→ **TASK REQUIREMENTS**:
Transcribe the full listing without changing a word, and omit its pictures.

━━ DATA SEGMENT

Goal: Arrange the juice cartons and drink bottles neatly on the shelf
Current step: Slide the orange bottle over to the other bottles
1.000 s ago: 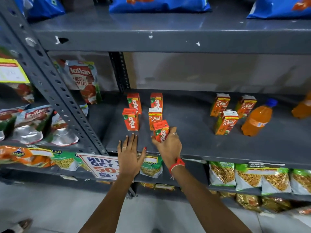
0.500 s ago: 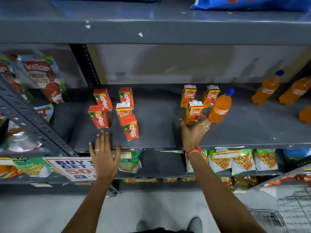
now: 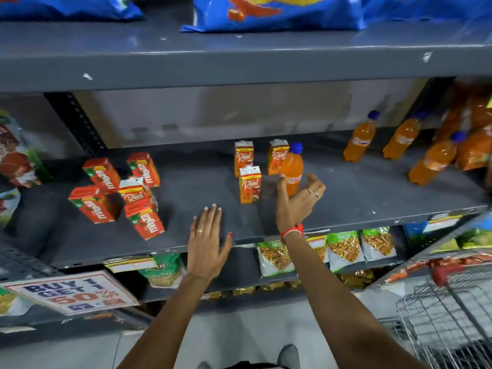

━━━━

→ **RESPONSE BOX**:
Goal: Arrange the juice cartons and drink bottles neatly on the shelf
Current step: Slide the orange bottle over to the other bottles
1.000 s ago: 
0.500 s ago: 
now: 

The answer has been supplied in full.